▶ Task to complete:
How many lines in this data contain the string "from"? Reply with the number only.

▶ Given information:
----
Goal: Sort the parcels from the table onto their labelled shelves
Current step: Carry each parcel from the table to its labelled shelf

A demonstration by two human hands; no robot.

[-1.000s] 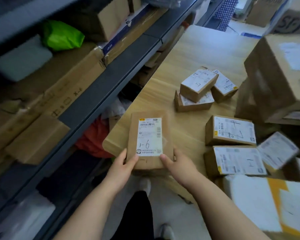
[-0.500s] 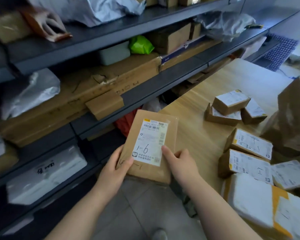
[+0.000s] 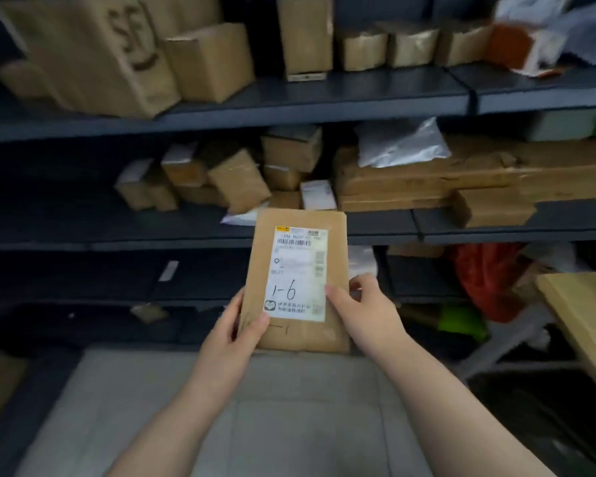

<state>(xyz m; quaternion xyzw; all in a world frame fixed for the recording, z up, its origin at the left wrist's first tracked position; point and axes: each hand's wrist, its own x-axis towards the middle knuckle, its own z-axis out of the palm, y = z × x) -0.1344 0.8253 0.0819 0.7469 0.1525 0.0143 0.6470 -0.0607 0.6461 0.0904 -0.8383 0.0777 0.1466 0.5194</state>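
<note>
Flat brown parcel (image 3: pixel 300 280) held upright in both hands, in mid-air before the shelving. The left hand (image 3: pixel 234 332) grips its lower corner at 7 o'clock, thumb across the front face. The right hand (image 3: pixel 365 311) pinches the side at 4 o'clock, thumb on the white label (image 3: pixel 298 273), fingers curled behind. The label is handwritten "1-6". At 12 o'clock of the parcel, the middle shelf (image 3: pixel 496 225) carries small cartons (image 3: pixel 234 180). Toward 2 o'clock, a silver mailer bag (image 3: pixel 399 146) lies on long flat cartons (image 3: pixel 427 180). The upper shelf (image 3: pixel 324 98) bears an "SF" box (image 3: pixel 93 53) at 10 o'clock. A red bag (image 3: pixel 486 280) lies at 3 o'clock, with the wooden table (image 3: pixel 585 315) beyond it.
</note>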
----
▶ Output for this task:
2